When it became apparent no agreements had been reached, both sides spent an hour negotiating in a small witness room outside the courtroom of District Judge Valerie Adair while waiting for the case to be called. But the lawyers emerged without deals.

District Attorney Steve Wolfson made an appearance, but he left without commenting as the talks appeared to break down.

After the hearing, Weckerly and Staudaher left the courtroom through a back door without commenting.

The Las Vegas Review-Journal first reported Wednesday that Desai and the nurse anesthetists received formal "Marcum" notices informing them that they were targets of a grand jury murder investigation into the death of Rodolfo Meana, a former Desai patient.

Meana, 77, died of complications from the virus in his native Philippines on April 27.

His infection was among seven the Southern Nevada Health District genetically linked to Desai's main clinic, the Endoscopy Center of Southern Nevada on Shadow Lane.

Meana and five other patients contracted the virus through unsafe injection practices on Sept. 21, 2007, health officials concluded. Another patient was infected on July 25, 2007.

The patients, all of whom testified previously before a grand jury, are named as victims of criminal patient neglect in a 28-count indictment returned against Desai and the two nurse anesthetists in June 2010.

All three defendants, who are to stand trial before Adair on Oct. 22, are also facing felony charges of racketeering, insurance fraud and obtaining money under false pretenses.

The racketeering count alleged the three defendants carried out a criminal enterprise between June 2005 and May 2008 that falsified anesthesia records during routine procedures at Desai's clinics and submitted false anesthesia records to various insurance companies.

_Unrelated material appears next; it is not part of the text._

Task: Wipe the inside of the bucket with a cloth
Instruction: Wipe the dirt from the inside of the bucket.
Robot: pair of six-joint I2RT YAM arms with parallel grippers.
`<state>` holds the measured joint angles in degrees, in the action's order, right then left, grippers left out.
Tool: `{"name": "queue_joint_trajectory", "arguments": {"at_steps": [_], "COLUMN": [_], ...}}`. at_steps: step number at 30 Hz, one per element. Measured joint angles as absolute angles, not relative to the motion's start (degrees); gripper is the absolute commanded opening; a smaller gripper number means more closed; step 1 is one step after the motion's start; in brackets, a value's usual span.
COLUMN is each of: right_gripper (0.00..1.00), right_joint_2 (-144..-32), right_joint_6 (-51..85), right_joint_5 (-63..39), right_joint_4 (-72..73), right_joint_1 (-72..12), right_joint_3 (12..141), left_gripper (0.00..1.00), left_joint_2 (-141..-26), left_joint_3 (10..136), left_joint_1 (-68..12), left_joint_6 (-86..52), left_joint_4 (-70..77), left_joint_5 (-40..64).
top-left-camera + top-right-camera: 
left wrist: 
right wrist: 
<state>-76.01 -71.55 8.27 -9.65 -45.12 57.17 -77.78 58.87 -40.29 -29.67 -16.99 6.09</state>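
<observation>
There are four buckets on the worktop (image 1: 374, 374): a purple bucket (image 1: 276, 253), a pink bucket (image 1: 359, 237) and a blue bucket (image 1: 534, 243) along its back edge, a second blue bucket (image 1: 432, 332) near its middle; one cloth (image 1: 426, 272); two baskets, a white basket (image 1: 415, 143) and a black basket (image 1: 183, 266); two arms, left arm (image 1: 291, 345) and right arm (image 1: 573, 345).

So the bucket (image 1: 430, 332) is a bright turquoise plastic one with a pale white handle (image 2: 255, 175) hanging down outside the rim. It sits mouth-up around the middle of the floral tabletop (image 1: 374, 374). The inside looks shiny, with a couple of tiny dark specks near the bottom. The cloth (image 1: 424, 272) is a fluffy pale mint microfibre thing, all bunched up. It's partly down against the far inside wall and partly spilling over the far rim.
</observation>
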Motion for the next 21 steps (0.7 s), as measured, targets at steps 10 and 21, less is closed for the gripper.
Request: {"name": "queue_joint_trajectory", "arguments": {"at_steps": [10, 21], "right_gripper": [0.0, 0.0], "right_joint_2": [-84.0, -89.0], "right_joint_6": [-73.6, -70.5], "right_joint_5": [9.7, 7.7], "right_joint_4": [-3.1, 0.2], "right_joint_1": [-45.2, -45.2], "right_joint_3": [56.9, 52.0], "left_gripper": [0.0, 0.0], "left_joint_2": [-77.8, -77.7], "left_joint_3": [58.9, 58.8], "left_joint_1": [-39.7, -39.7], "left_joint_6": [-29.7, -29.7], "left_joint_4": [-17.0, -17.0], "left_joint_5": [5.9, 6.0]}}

Desai pressured clinic employees into using additional doses of the sedative propofol from single-use vials on more than one patient during procedures, contrary to accepted safety standards, the indictment alleged.

The criminal investigation, which began in 2008, was one of the largest undertaken by Las Vegas police. Officials notified 40,000 former clinic patients at the Endoscopy Center of Southern Nevada about possible exposure to blood-borne diseases because of unsafe injection practices. More notifications followed for patients of a sister clinic, Desert Shadow Endoscopy Center.

The outbreak was blamed on nurse anesthetists reusing propofol vials between patients after they had become contaminated by syringes that were reused on patients with hepatitis C.